## Try it
Lines containing the word "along": say how many there are in the listing, with only the number as the answer.

## Information shown
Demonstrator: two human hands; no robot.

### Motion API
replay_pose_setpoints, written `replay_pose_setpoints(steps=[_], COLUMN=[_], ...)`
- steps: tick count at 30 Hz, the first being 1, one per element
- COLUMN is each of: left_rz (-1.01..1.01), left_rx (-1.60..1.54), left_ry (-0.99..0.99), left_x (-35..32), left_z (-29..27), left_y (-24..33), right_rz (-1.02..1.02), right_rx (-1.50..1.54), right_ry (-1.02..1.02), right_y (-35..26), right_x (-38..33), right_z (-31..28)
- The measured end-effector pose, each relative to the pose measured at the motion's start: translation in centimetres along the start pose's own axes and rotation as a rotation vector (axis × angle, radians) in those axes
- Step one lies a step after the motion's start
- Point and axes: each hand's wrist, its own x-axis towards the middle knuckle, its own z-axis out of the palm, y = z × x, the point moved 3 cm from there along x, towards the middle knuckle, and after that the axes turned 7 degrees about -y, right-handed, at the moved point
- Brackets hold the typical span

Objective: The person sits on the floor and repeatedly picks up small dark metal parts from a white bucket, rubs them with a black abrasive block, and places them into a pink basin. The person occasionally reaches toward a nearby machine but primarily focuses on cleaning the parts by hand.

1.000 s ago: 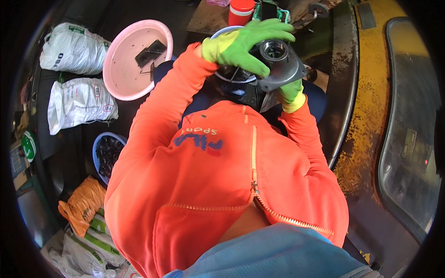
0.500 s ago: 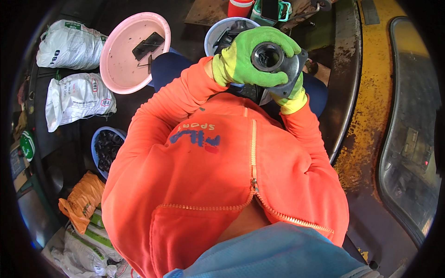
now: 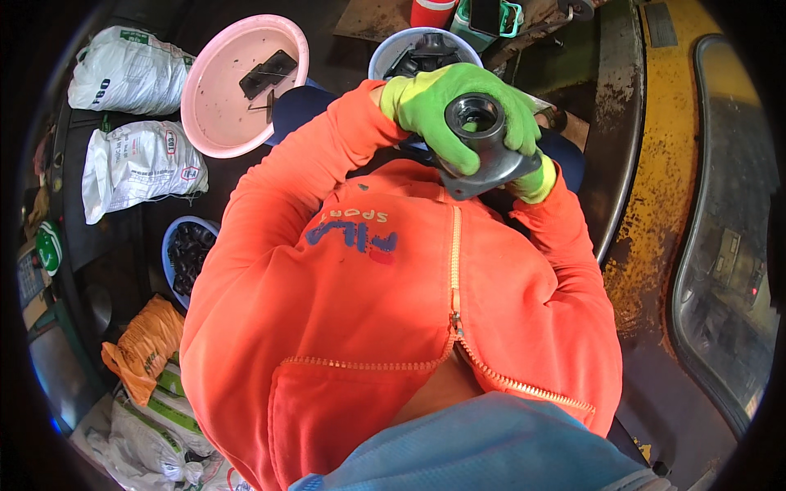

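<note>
My left hand (image 3: 446,106), in a green and yellow knit glove, is closed around a black flanged part (image 3: 495,168) with a round open collar. Its fingers wrap both sides of the collar, and a greenish patch shows through the hole. The flange, with a small hole at its corner, tilts down towards my chest. My right hand (image 3: 536,182), gloved alike, is against the flange's right end; mostly its yellow cuff shows, and its fingers are hidden behind the part. Beyond my hands, a pale blue basin (image 3: 378,61) holds several black pieces.
At the left, a pink basin (image 3: 196,106) contains a dark flat plate (image 3: 268,74). White sacks (image 3: 143,168) lie beside it, with a blue tub (image 3: 170,254) of black pieces nearer. A red container (image 3: 432,11) is at the back. Rusty yellow machinery (image 3: 647,188) borders my right side.
The black part has tipped, its flange swinging down towards my chest. My left fingers have shifted around the collar. The view has moved slightly.
</note>
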Motion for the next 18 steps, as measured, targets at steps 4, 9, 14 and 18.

## Written response
2